In the Bay-Delta Area, more than 90 percent of historic tidal wetlands disappeared in the last 150 years. Over 2.5 billion cubic meters of organic soils have disappeared since delta islands were first diked and drained for agriculture in the late 1800s, resulting in land subsidence up to 25 feet below sea level. Drained and cultivated organic soils continue to oxidize, subside and emit an estimated 1.5 to 2 million metric tons of CO2-equivalent annually — equal to annual emissions from over 300,000 passenger vehicles.

Research in freshwater emergent wetlands on delta organic soils shows that carbon capture wetlands are the most carbon-rich landscape per acre. The U.S. Geological Survey (USGS), DWR, HydroFocus and the University of California at Berkeley have been studying subsidence and GHG emissions of rice and managed wetlands in the delta since the 1980s and have documented very high rates of primary productivity in wetlands.

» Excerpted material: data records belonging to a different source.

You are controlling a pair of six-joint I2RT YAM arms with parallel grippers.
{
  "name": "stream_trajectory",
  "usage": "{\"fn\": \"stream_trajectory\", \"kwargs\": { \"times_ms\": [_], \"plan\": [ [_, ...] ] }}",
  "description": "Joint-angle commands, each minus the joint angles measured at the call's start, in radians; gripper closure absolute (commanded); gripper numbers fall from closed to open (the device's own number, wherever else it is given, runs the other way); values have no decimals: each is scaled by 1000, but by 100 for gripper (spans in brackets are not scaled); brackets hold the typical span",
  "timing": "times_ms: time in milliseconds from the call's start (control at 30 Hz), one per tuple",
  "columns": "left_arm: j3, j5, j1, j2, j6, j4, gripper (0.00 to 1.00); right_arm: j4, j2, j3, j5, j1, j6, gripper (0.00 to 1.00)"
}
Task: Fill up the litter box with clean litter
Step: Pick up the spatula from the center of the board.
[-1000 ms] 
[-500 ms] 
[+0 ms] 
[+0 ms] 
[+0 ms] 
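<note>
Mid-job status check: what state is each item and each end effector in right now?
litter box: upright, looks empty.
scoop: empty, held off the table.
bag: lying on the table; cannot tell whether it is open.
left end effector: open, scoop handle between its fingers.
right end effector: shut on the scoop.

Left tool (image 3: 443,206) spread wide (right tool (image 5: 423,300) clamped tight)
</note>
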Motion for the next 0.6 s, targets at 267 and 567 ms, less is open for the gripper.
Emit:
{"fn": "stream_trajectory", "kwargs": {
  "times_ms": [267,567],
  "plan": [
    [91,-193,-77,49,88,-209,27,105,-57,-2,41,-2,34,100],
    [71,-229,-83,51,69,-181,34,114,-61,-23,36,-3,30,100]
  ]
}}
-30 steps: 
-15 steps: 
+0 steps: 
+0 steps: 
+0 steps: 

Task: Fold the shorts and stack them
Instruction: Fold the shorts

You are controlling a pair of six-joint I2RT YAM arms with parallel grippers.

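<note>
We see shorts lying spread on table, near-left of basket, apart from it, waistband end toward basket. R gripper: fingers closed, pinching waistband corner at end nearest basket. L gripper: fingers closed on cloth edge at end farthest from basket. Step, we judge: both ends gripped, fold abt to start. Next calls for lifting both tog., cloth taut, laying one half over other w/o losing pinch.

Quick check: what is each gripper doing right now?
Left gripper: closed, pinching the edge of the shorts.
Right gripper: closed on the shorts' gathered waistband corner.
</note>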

“State and federal funding remains insufficient to address land subsidence that threatens the California water system, and carbon market revenues could help fill the funding gap,” said Campbell Ingram, executive officer of the Sacramento-San Joaquin Delta Conservancy. ”The new ACR methodology provides an incentive to landowners in the Sacramento-San Joaquin Delta, Suisun Marsh, and other historically natural wetland areas in California to convert their most subsided and marginal agricultural lands to wetlands or to produce wetlands crops such as rice, which will stop land subsidence and reverse it over time.”